-- What this task involves --
Copy exactly, and only, the lines that start at the line containing "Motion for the" and end at the last line of the material below.

-- Source material --

※

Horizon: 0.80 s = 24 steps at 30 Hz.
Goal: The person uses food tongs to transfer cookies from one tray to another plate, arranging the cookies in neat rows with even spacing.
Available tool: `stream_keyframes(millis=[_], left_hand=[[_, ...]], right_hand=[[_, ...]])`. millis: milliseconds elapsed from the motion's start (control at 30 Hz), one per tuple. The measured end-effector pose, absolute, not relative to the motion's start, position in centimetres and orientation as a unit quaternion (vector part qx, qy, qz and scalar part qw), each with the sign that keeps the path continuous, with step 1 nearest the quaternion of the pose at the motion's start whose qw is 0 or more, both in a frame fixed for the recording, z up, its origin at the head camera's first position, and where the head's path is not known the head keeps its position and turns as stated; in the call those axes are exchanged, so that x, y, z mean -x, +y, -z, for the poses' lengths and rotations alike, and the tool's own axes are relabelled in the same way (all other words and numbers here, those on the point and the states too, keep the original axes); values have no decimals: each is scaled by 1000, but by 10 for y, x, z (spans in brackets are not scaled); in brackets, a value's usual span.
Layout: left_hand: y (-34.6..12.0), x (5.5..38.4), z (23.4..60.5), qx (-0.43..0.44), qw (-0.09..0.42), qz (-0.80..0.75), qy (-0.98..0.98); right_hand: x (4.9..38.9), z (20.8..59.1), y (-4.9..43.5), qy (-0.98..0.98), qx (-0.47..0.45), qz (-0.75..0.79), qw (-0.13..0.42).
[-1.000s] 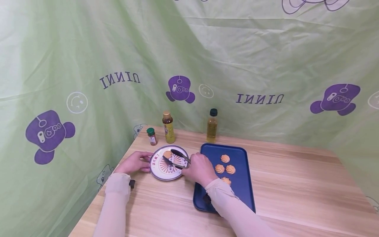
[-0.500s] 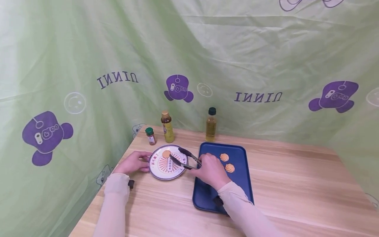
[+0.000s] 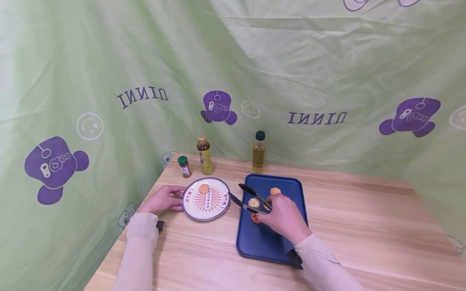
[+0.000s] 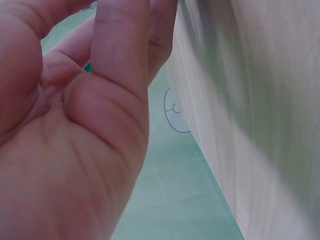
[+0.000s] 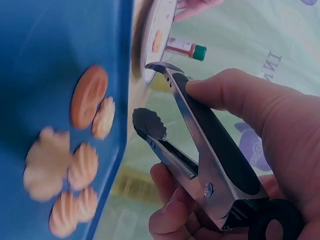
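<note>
My right hand (image 3: 287, 216) grips black-and-silver food tongs (image 5: 200, 145) above the blue tray's left side. The tongs' tips stand apart with nothing between them. Several cookies lie on the blue tray (image 3: 251, 246): a pale scalloped cookie (image 5: 47, 164), a browner cookie with hollows (image 5: 89, 97) and swirled ones. The hand and tongs partly cover them in the head view. A white patterned plate (image 3: 194, 212) left of the tray bears one round cookie (image 3: 204, 188). At the plate's left rim, my left hand (image 3: 164, 199) holds the edge with bent fingers; its wrist view does not show the plate.
Behind the plate stand a small green-capped spice jar (image 3: 184, 167) and a yellow-labelled bottle (image 3: 205, 155). A dark-capped oil bottle (image 3: 259, 152) is behind the tray. The wooden table (image 3: 364, 226) extends to the right, and a green printed curtain (image 3: 309, 72) hangs around it.
My right hand and the tongs have moved right, from over the plate to over the tray. The cookie between the tongs' tips now lies free on the plate. My left hand stays put.
</note>
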<state>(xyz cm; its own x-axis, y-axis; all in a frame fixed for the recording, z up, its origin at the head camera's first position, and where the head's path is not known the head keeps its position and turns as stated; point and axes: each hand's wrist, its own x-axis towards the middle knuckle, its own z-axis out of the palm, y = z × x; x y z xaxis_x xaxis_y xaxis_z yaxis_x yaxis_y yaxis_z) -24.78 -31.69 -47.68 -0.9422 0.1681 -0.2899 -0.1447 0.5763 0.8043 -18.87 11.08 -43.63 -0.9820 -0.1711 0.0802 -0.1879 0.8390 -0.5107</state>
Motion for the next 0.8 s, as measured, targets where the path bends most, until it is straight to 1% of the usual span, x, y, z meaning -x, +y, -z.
stream_keyframes(millis=[133,300,800], left_hand=[[-318,248,477,-5,172,-457,873],[-319,248,478,0,171,-455,874],[-321,249,479,-8,170,-456,874]], right_hand=[[183,432,130,-963,-100,-248,35],[176,425,152,-965,-95,-244,25],[173,427,203,-972,-61,-223,31]])
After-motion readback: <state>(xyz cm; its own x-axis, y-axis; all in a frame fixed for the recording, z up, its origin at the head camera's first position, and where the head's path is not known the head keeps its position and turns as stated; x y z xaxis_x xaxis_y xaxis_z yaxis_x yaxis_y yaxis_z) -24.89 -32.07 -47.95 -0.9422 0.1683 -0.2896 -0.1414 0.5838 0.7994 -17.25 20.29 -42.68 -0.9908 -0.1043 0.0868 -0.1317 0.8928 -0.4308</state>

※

-- Answer box --
Motion for the next 0.8 s, as measured, targets where the path bends most, until it is straight to 1% of the usual span, x, y, z meaning -x, +y, -z.
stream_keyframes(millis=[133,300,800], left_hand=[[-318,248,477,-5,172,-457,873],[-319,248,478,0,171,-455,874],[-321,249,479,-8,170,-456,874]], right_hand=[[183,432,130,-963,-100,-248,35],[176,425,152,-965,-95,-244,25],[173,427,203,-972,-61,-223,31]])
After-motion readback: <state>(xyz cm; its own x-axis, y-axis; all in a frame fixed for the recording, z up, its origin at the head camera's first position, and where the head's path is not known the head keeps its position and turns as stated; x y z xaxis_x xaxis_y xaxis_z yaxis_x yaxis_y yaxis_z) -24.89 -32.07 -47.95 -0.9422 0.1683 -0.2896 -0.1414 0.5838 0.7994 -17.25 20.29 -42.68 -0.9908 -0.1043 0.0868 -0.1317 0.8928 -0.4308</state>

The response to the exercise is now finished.